La théorie marxiste de Staline a été développée par la suite, surtout dans les années 1970 et 1980, par l’ethnologie soviétique emmenée par Yulian Bromley (Popov & Kuznetsov, 2008, p. 226). Directeur de l’Institut d’ethnographie de l’Académie des Sciences, Bromley a développé une théorie dite de l’ethnos, fortement basée sur la vision primordialiste de Staline ; l’ethnos est ainsi conçu comme « un organisme social dont l’existence dépend d’un ensemble d’éléments, en particulier un territoire, une langue, des caractéristiques raciales, une culture et un héritage, ainsi que d’une conscience ethnique homogène, un système de valeurs, des goûts et d’autres traits de caractère communs » (ibid., p. 227). L’élément central est celui du lien privilégié entre un groupe ethnique et un territoire. Cette approche ancrée dans l’inconscient collectif de l’homo post-sovieticus a été la source de nombreuses dérives car elle tend à la recherche des origines des groupes ethniques sur des territoires donnés ; « it was used as an argument in territorial disputes between national autonomies (e.g. in the Nagorno-Karabakh autonomous oblast), or between ethnic groups living in close proximity

(Ingush and Ossetians, or Kumyks and gortsy (“mountain peoples”) in the North Caucasus). Political elites also frequently used ethno-historical research as a justification for the titular nationalities’ status in ethno-territorial autonomies » (ibid., p. 227).
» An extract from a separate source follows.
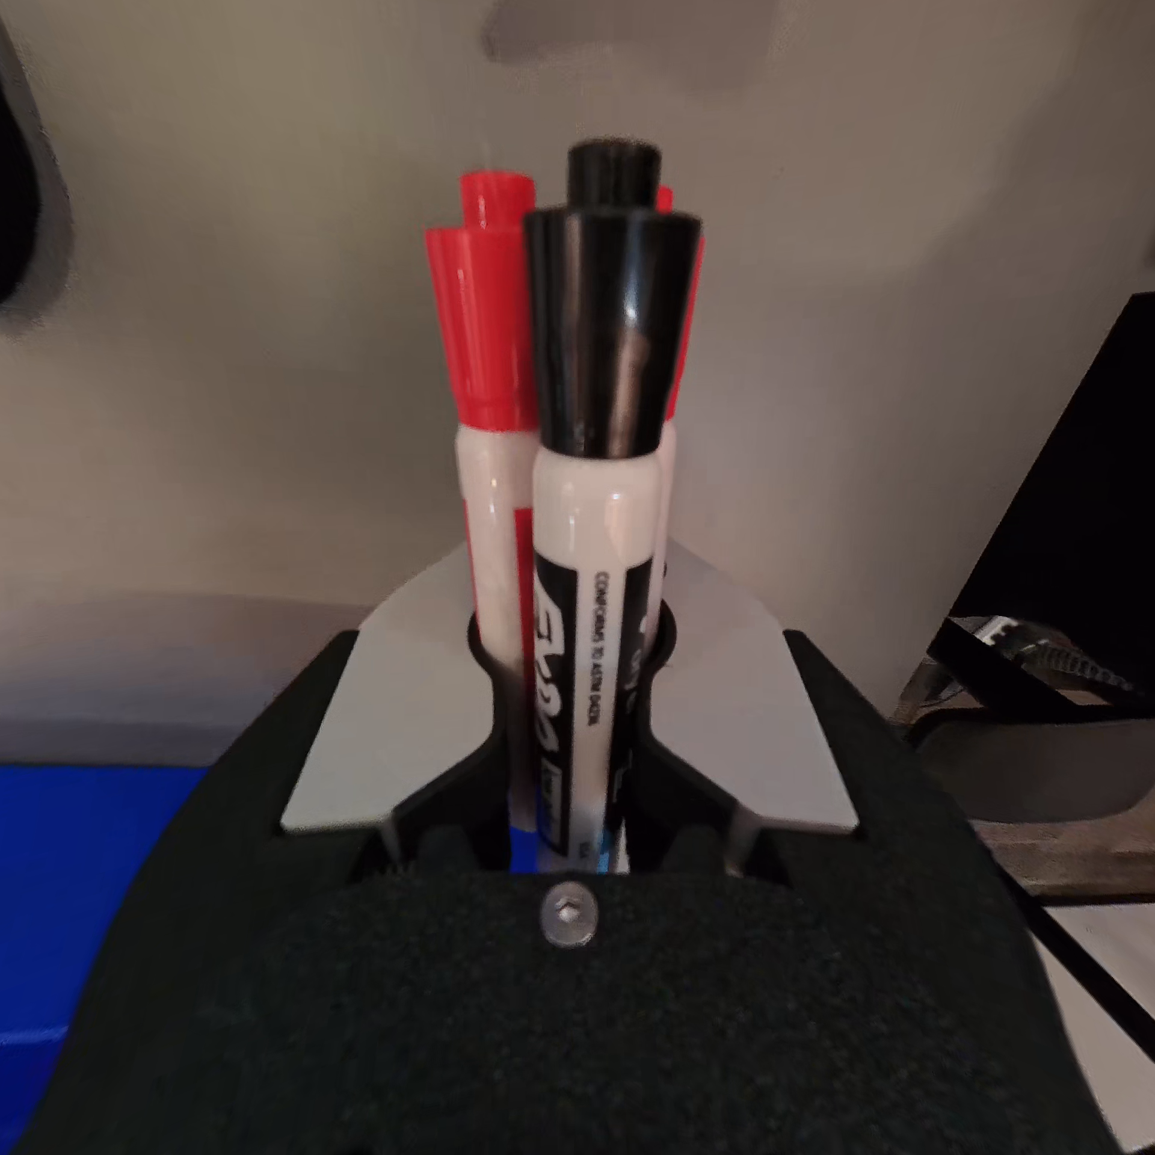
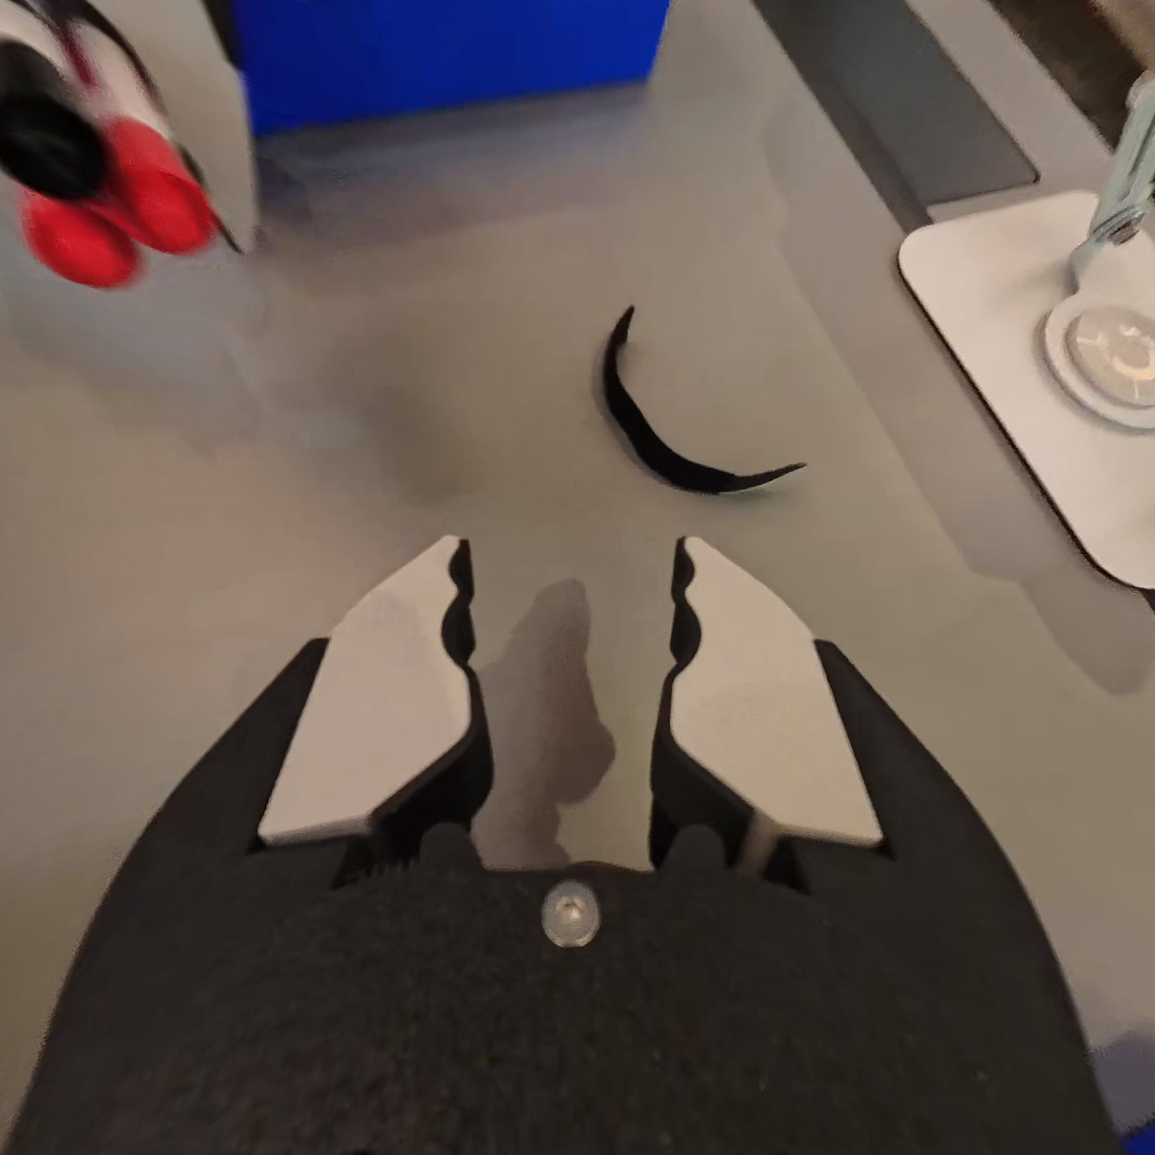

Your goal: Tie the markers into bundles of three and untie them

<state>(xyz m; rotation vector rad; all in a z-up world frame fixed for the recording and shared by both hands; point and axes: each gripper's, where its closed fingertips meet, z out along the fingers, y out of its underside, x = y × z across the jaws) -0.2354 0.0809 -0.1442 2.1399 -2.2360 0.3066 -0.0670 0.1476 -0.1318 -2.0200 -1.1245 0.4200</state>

A ce poids de l’héritage soviétique s’ajoutent des éléments plus circonstanciels liés à la période post-communiste. Dans un contexte marqué par des changements économiques radicaux sur fond de conflits armés, des Etats tels que la Géorgie au début des années 1990 se sont retrouvés dans la situation d’Etats défaillants (failing states). Or, en l’absence d’un Etat central fonctionnel, il est impossible de protéger les libertés civiles, d’organiser des élections libres et régulières, et de garantir les droits des minorités, autant d’éléments qui font partie des bases d’un système démocratique. La fragmentation des élites géorgiennes au début des années 1990 (Way, 2009, p. 103), dans le contexte des conflits ethniques naissants, a conduit à la faillite de l’Etat. Dans ce contexte, les conditions pour la mise en place d’une politique de soutien aux minorités n’étaient absolument pas réunies.